Он вытащил кадку из-под Эстиния, вышел, чтобы вылить воды. Хотел сделать это в самом храме и передумал. Не из-за богобоязни. Просто не в его привычках гадить возле укрытия. Назгал не видел ничего символичного в том, чтобы насрать посреди храма.
Где-то поблизости возилась Дшина. Видно только тень, слоняющуюся поблизости. До слуха Назгала доносилось ворчание.
– Поищи возле запретной части, – крикнул ей Назгал.
– Думаешь? – услышал он в ответ. – Здесь ничего нет! Вообще!
– Да наверняка там найдешь. Еду ведь?
Вернувшаяся Дшина увидела Назгала, блаженствующего в кадке с теплой водой. Эстиний все еще бормотал о чудесных творениях, оскорбленных чувствах и обязательной борьбы за существование. Слушать его девушка не стала.
Она раздобыла черствого хлеба, кувшин с забродившим соком.

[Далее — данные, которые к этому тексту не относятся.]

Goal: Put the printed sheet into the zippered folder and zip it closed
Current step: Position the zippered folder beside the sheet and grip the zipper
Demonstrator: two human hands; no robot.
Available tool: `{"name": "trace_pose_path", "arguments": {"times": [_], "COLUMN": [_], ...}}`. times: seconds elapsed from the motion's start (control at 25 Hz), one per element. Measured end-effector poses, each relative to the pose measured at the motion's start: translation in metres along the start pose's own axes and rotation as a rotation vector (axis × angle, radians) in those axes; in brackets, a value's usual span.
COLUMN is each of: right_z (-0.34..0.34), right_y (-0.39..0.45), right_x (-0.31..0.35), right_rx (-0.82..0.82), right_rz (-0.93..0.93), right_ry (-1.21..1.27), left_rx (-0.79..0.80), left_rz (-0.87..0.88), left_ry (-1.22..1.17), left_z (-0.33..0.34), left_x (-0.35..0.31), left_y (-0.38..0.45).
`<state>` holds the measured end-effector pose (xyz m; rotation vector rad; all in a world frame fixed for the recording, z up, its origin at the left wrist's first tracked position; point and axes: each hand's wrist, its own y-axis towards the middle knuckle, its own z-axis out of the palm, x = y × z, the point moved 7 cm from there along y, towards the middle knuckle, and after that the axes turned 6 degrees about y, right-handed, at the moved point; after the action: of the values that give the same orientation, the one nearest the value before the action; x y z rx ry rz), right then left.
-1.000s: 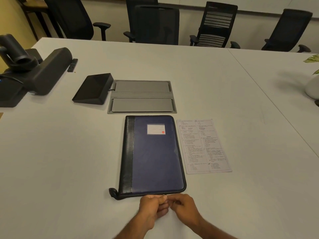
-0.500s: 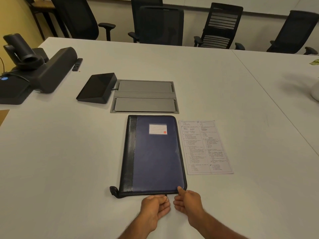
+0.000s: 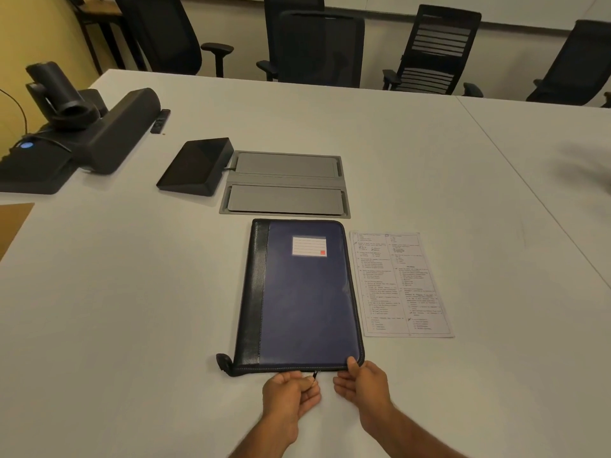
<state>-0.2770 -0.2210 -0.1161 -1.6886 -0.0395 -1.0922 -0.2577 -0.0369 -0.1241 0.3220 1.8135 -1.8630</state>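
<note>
A blue zippered folder (image 3: 304, 292) with a black spine strip and a white label lies shut and flat on the white table (image 3: 132, 292). The printed sheet (image 3: 401, 282) lies flat just to its right, outside the folder. My left hand (image 3: 289, 396) pinches the small zipper pull (image 3: 315, 375) at the middle of the folder's near edge. My right hand (image 3: 362, 381) holds the folder's near right corner, thumb on top of the cover. A black zipper tail sticks out at the near left corner.
Beyond the folder sits a grey recessed cable hatch (image 3: 286, 183), with a black touch panel (image 3: 198, 165) to its left. A black camera and speaker bar (image 3: 82, 133) stand at far left. Office chairs (image 3: 320, 44) line the far edge.
My right hand has moved away from the left and up onto the folder's near right corner. My left hand stays at the near edge, pinching the zipper pull. The camera has shifted slightly.
</note>
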Motion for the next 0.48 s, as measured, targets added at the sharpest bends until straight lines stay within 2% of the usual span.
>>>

Не спрашивая дозволения девушка сбросил рубаху и сунула ноги в кадку с теплой водой.
– Ого! – восхитился Назгал. – Сильно.
– Есть будешь?
Она протянула коврижку хлеба, а затем заткнула священника вопросом о припасах. Кажется, только сейчас он заметил, что разговаривает сам с собой. Обещался с утра раздобыть чего-нибудь существеннее. Ему ведь не требовалось так много еды. Сначала довольствовался малым, приняв обет смирения. А с недавних пор тело отказывалось от излишеств.
– Все, хватит! – Назгал поднял руку. – Ты сейчас надумаешь много. Завтра я ухожу.
– Что? – Эстиний вылупил глаза. – Но ты не можешь!
– Чего это вдруг?
– Ты появился здесь не случайно. Куда ты пойдешь. Зачем?
– В себе сначала разберись, вместо того, чтобы поучать других, – перебил его Назгал. – Сидит тут, бухтит, цели всякие, миссии. А сам чего? Зачем сидишь тут, болтаешь? Ради чего?
Эстиний прикусил язык, уселся на койку и подтянул ноги. Пусть подумает, решил Назгал, уж это он умеет хорошо. От такого спутника надо избавляться, он дурно влияет на других.
Чтобы не разбудить задумавшегося, ни Дшина, ни Назгал больше не проронили ни слова.
Хлеб осел на дне живота, выдоив последние силы. Дшина опять улеглась, ничуть не смущаясь сидевшего рядом священника.
Одна из ночей, время которой длится и длится бесконечно. Назгал хотел действовать, но вместо этого оказался прикован к двум людям. Что только порождало разлад в голове. Все эти мысли отравляли, приводили к странным выводам.
Слова Эстиния – что яд.
Он знал такую свою особенность. Мечтал, чтобы кто-нибудь его использовал. Сочинил для себя судьбу полезного инструмента. Одноразового. Вот его мечта и желания.
Только Назгал не хотел ему помогать.
Ночь забрала разум двоих, на время погрузив их в состояние безмолвия. Дождавшись этого, Назгал прибрался в каморке и всю ночь поддерживал огонь. От стен поднимался пар. Давно здесь не топили, камень впитал окружающий холод и неспешно его отдавал.
Глядя на костлявого с нездоровым румянцем священника, Назгал удивлялся, что он пережил эту зиму.
Ведь работает – желания осуществляются. Эстиний мечтает умереть в служении, потому не в состоянии освободить землю от собственного присутствия.
– Как же ты поведешь себя, исполнив желаемое, – пробормотал Назгал и до крови прикусил язык.
Не хотел разбудить священника, который тут же начнет разглагольствовать о предназначении.
За Назгала справились другие.
Крик разнесся по деревне, подхваченный собачьим лаем и визгливым петушиным кличем. Вечность тишины, растянутая от скуки ночь в мгновение разорвана этим криком. Мир должен развалиться, стены храма обрушиться, обнажая спрятавшихся в каморке людей.
Этого не произошло, потому что крик родился в человеческом теле.
– Что такое?! – вскочил священник.
Лицо красное, помятое, глаза на выкате. Явно не выспался. Хотя спал достаточно, чтобы отдохнуть.